# Search Success by User Tenure

> Compare search click-through rates between new and existing users.

Canonical URL: <https://datadriven.io/problems/search_success_by_user_tenure>

Domain: SQL · Difficulty: hard · Seniority: L4

## Problem

We want to compare search quality between new and existing users. A successful search is one where a click occurred within 30 seconds of the query time. Classify users as 'new' (signup date within the last 30 days of the dataset) or 'existing'. Return one row per segment with total searches, successful searches, and success rate.

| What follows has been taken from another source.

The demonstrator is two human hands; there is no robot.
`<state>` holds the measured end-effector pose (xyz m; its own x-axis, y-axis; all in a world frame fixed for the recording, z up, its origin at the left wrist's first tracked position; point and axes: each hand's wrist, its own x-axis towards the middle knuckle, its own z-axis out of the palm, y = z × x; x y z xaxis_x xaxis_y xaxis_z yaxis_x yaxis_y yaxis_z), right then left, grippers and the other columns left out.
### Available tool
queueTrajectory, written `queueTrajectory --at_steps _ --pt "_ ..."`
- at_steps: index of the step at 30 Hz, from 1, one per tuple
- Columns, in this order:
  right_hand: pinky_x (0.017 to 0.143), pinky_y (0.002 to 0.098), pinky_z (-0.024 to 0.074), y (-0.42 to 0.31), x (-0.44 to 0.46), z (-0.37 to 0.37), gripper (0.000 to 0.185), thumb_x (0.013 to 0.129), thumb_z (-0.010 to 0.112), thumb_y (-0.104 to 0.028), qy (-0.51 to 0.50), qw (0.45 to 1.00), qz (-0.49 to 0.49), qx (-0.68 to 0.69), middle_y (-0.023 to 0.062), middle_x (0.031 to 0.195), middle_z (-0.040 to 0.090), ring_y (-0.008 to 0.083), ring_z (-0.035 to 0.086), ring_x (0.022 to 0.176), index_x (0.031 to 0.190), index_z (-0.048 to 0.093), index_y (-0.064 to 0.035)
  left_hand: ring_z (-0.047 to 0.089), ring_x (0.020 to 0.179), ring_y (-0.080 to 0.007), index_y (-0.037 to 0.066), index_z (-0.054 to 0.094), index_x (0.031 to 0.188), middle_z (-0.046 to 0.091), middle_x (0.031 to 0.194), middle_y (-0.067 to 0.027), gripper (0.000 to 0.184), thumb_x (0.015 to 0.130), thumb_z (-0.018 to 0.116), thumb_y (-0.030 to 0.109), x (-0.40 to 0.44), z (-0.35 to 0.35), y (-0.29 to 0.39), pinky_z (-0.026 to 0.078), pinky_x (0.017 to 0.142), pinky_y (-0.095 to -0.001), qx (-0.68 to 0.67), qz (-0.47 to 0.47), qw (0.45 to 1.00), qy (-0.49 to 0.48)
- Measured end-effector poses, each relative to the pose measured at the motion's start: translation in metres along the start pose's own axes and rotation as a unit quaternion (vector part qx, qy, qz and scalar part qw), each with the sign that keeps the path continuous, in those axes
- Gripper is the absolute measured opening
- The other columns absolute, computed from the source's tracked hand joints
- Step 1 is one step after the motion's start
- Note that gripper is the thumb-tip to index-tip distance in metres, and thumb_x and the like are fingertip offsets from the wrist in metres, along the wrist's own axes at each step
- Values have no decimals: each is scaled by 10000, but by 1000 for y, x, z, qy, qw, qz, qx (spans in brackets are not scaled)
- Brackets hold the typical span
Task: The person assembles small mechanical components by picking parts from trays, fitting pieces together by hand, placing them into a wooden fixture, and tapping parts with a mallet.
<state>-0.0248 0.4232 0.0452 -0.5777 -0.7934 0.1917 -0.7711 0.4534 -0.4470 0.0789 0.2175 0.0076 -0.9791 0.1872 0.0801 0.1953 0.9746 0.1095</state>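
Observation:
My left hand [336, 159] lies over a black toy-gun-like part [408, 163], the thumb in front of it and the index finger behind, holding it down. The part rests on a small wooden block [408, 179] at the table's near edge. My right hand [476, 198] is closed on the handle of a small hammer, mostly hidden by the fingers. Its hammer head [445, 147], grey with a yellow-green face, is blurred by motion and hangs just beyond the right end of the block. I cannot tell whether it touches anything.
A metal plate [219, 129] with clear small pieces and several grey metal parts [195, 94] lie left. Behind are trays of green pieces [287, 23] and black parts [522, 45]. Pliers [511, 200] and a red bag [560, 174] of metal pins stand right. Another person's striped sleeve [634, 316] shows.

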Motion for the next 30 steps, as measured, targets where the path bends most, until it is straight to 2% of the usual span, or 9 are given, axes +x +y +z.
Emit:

## Worked solution and explanation

### Why this problem exists in real interviews

Built around the `search_queries` and `users` tables, this challenge probes your ability to apply conditional aggregation via CASE in a search behavior setting. Correctly referencing columns like `user_id`, `clicked_result`, and `signup_date` is essential to a working solution.

> **Trick to Solving**
>
> When the prompt asks for multiple metrics split by a condition (e.g., resolved vs. unresolved), conditional aggregation avoids multiple passes.
> 
> 1. Spot the split: two or more categories in one output row
> 2. Use `SUM(CASE WHEN condition THEN 1 ELSE 0 END)` for each bucket
> 3. Group by the common dimension

---

### Break down the requirements

#### Step 1: Structure the logic with 3 CTEs

Break the problem into named stages: `max_date`, `user_segment`, `search_stats`. Each CTE isolates one transformation, making the query readable and debuggable.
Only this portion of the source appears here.